Мне было девять лет, когда мы переехали с Хавнегаде в другую квартиру, много меньше прежней, впрочем, я давно уже предчувствовал такие перемены. Началось с того, что нам четверым пришлось освободить нашу общую комнату и туда вселился какой-то незнакомый студент, который стал есть с нами за одним столом. Звали его Пансионер. Поначалу на отца нападала разговорчивость, он без умолку рассказывал о кораблях, но Пансионер давал на все односложные ответы, а потом мать начинала посылать отцу многозначительные взгляды, и он затихал. Трапезы у нас стали гораздо изысканней, чем прежде, мать глазами рассылала приказы, Пансионер получал самые лучшие и самые большие куски, а мы четверо довольствовались чуть ли не одной картошкой. Но мать и на нас смотрела многозначительным взглядом, передавая нам тарелки, и поэтому мы помалкивали, хотя не могли понять, на кой он нам сдался, этот Пансионер. Нам не разрешали шуметь, потому что он занимается, мать кружила по квартире и тоже молчала; даже когда мы с ней выбирались в город, она и на улице смотрела прямо перед собой и не слушала, что я говорю. Она хоть и отвечала «да» и «нет», но все равно не слушала.

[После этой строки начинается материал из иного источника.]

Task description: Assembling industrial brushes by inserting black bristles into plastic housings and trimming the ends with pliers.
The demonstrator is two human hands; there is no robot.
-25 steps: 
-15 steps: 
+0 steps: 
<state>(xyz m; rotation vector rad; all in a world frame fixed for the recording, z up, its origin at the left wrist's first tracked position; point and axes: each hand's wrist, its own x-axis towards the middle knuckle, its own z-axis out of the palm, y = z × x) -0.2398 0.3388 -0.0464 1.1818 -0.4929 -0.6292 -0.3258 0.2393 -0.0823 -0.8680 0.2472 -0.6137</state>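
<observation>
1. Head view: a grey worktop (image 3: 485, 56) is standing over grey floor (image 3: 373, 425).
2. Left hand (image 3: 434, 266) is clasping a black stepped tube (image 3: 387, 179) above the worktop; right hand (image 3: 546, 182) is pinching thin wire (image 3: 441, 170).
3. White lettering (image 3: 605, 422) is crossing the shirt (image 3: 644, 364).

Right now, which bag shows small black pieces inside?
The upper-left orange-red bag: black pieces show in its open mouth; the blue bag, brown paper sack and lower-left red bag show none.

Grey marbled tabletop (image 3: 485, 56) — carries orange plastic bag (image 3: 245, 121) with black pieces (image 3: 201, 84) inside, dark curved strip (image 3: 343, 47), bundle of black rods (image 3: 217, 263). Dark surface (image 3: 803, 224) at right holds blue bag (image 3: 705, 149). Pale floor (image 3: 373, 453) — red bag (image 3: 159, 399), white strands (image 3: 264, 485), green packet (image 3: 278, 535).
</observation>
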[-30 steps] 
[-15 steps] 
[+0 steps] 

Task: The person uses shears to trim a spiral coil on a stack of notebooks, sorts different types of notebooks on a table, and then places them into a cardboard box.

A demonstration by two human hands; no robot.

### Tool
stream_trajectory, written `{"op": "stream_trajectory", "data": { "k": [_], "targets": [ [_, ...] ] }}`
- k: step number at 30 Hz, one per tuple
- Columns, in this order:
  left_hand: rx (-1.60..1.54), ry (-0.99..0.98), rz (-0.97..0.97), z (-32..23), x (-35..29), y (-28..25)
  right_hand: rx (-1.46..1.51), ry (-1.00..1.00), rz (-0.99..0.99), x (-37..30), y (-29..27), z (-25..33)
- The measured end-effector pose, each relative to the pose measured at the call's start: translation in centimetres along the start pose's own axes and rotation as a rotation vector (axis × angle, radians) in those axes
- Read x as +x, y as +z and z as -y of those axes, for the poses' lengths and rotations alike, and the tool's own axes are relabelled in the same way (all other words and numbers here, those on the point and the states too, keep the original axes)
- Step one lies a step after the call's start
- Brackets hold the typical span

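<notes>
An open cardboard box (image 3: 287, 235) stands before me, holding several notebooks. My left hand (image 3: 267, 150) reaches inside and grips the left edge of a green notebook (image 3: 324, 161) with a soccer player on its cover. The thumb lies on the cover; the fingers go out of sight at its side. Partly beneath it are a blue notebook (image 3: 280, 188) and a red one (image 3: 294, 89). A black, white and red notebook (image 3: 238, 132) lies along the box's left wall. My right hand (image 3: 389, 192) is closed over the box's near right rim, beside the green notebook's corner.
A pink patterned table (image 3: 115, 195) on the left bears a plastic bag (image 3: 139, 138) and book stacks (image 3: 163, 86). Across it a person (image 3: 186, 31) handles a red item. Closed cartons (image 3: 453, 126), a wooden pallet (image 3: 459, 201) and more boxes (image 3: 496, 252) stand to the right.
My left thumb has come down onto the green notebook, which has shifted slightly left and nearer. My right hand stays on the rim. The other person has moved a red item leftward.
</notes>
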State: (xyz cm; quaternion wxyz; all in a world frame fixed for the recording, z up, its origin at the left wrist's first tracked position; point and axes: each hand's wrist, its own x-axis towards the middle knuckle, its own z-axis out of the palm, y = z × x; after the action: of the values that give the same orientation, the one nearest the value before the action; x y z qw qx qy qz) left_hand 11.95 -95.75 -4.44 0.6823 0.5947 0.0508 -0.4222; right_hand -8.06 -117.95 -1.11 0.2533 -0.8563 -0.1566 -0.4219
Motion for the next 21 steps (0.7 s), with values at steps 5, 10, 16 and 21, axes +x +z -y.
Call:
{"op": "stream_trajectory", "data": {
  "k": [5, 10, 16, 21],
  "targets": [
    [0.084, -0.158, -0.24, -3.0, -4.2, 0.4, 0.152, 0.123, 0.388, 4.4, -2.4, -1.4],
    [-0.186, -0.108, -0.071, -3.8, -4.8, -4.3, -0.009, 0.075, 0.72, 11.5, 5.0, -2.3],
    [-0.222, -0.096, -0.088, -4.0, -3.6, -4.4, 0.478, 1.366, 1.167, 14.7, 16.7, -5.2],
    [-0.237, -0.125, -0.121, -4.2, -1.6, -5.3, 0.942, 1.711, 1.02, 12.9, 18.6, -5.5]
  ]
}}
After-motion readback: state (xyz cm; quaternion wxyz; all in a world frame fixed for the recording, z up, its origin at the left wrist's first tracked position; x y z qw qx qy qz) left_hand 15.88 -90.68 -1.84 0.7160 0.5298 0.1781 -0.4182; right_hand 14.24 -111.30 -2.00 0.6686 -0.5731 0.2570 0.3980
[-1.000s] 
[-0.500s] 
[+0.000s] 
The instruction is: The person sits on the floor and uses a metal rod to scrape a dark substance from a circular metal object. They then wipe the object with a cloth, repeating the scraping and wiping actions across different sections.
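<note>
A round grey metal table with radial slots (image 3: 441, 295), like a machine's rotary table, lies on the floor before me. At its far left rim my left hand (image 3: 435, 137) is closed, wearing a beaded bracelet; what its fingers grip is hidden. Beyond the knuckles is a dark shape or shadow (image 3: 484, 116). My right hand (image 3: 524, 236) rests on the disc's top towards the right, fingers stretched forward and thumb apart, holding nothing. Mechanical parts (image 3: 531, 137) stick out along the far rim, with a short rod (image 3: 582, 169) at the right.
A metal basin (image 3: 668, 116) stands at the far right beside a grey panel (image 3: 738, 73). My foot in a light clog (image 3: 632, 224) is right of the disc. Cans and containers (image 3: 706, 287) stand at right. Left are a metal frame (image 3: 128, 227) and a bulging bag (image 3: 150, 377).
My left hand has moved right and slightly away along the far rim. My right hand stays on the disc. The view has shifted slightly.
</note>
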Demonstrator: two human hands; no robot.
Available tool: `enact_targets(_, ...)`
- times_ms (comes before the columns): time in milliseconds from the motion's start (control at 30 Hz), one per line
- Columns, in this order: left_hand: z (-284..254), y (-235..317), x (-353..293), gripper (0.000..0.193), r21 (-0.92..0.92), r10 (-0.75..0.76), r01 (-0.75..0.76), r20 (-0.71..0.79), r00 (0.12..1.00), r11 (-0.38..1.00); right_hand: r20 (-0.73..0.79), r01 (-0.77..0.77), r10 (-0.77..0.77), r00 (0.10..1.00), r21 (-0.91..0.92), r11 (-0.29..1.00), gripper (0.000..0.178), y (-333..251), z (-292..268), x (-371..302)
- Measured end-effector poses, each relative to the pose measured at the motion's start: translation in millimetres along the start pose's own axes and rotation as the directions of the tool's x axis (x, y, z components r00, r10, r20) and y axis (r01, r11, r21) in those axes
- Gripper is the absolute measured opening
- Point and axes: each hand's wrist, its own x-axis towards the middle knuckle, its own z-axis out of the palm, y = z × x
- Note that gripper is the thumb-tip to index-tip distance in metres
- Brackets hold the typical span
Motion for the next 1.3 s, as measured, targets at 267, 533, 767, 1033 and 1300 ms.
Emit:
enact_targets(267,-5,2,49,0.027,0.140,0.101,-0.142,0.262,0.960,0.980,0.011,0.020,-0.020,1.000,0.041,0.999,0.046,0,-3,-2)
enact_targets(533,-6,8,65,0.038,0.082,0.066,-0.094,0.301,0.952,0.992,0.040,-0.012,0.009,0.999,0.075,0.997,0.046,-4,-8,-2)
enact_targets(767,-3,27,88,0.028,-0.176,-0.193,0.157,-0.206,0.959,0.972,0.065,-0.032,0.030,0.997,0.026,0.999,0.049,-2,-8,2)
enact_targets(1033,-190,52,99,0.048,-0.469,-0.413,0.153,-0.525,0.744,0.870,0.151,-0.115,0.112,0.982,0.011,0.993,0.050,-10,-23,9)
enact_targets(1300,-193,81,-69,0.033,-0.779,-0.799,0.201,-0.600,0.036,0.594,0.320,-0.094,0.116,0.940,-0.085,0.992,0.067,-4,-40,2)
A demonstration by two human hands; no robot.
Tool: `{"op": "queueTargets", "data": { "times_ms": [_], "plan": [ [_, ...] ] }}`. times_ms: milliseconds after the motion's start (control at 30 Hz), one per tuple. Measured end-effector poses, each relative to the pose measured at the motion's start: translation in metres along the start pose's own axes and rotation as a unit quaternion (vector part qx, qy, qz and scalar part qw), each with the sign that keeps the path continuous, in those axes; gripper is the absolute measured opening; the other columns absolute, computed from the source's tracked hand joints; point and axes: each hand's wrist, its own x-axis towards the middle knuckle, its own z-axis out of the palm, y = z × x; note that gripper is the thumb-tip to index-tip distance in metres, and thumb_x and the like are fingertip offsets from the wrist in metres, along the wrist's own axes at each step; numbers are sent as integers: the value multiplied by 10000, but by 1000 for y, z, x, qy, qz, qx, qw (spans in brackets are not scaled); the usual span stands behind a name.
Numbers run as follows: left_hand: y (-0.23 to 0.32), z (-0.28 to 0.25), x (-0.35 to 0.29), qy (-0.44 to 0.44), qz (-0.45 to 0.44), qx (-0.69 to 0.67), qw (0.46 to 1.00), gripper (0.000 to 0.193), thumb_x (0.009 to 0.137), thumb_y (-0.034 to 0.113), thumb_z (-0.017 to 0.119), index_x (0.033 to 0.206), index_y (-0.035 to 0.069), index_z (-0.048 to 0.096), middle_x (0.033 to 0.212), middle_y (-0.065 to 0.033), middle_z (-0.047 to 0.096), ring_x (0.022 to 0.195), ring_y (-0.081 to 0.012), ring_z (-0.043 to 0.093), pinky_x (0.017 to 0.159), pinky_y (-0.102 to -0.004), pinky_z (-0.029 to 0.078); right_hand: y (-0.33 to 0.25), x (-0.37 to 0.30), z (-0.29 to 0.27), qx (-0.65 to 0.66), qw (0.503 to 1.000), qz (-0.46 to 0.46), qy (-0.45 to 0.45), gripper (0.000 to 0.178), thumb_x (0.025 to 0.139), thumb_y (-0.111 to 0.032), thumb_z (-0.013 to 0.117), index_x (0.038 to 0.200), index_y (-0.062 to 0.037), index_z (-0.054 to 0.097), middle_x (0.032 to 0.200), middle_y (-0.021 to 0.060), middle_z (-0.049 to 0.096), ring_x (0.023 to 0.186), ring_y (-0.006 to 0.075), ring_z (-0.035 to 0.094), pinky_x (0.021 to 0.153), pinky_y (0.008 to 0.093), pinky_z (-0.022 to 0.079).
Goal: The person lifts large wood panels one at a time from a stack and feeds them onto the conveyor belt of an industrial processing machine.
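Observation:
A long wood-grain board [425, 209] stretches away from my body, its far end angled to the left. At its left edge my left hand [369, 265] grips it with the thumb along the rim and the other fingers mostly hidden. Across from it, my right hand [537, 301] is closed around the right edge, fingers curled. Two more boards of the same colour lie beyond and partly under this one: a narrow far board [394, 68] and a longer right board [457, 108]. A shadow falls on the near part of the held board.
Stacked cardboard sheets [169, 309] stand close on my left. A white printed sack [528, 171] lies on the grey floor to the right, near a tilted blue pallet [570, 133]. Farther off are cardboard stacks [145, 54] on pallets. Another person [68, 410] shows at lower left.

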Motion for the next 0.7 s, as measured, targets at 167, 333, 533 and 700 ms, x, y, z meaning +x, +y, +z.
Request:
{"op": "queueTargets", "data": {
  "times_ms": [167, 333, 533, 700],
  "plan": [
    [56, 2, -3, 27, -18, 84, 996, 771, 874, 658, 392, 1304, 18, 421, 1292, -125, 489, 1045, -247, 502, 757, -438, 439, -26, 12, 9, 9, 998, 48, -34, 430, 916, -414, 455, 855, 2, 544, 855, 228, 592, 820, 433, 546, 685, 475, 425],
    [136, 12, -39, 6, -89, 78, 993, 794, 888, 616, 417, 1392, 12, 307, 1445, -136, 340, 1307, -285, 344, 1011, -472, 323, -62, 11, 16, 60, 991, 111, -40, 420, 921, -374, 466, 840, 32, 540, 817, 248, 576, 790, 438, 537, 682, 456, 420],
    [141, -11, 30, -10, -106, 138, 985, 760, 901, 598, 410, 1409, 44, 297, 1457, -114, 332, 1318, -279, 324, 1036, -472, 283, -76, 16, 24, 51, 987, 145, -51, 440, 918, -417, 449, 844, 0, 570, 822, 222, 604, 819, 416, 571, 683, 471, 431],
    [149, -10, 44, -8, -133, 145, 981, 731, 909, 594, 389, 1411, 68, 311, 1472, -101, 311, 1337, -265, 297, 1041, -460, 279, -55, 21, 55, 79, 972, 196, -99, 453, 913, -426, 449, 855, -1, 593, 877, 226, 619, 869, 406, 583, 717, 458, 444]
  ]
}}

А вечерами иногда приходил наш дядя Эрик и разговаривал с отцом в большой угловой комнате. Дверь тогда плотно закрывалась, но мы все-таки слышали, что они там считают и шуршат бумагами. Дядя Эрик все задавал вопросы, а мой отец невнятно ему отвечал, и тогда дядя Эрик повторял вопрос более резко. Точно так же вел себя наш учитель. Потом дядя Эрик долго шептался с матерью за закрытой дверью, а вечером, лежа в темноте, мы с братом могли слышать, как разговаривают отец с матерью, причем мать лишь изредка тихо произносила несколько слов, и мы представляли себе, как она переступает с ноги на ногу, а отец ходит по комнате взад и вперед и все говорит, говорит. Голос у него был низкий и хриплый, но порой делался высокий и пронзительный, словно вот-вот сорвется на плач. Однажды вечером мы услышали, как он взаправду плакал, но слезы ему, кажется, не очень помогли. «Вильхельм, – только и сказала мать, – возьми себя в руки». На другой день мы вчетвером обсудили это событие в подворотне, и старшая сестра сказала, что она знает, в чем дело, только сказать нам не может. «А все отец, – завершила она свои слова, – ух, как я его ненавижу!» Она прямо глазами сверкала от злости, а я никак не мог понять, в чем провинился отец, за что его так ненавидят, но остальные делали вид, будто им все понятно, и я не посмел ничего сказать.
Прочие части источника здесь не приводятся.